:: Data excerpt

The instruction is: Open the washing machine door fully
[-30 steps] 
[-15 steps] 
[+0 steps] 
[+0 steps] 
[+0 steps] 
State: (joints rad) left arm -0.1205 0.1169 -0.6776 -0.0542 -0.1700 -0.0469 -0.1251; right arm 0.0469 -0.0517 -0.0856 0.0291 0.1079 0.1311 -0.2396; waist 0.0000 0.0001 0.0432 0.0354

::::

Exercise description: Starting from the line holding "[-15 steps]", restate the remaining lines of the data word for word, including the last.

Task solution:
[-15 steps] 
[+0 steps] 
[+0 steps] 
[+0 steps] 
State: (joints rad) left arm -0.1205 0.1169 -0.6776 -0.0542 -0.1700 -0.0469 -0.1251; right arm 0.0469 -0.0517 -0.0856 0.0291 0.1079 0.1311 -0.2396; waist 0.0000 0.0001 0.0432 0.0354

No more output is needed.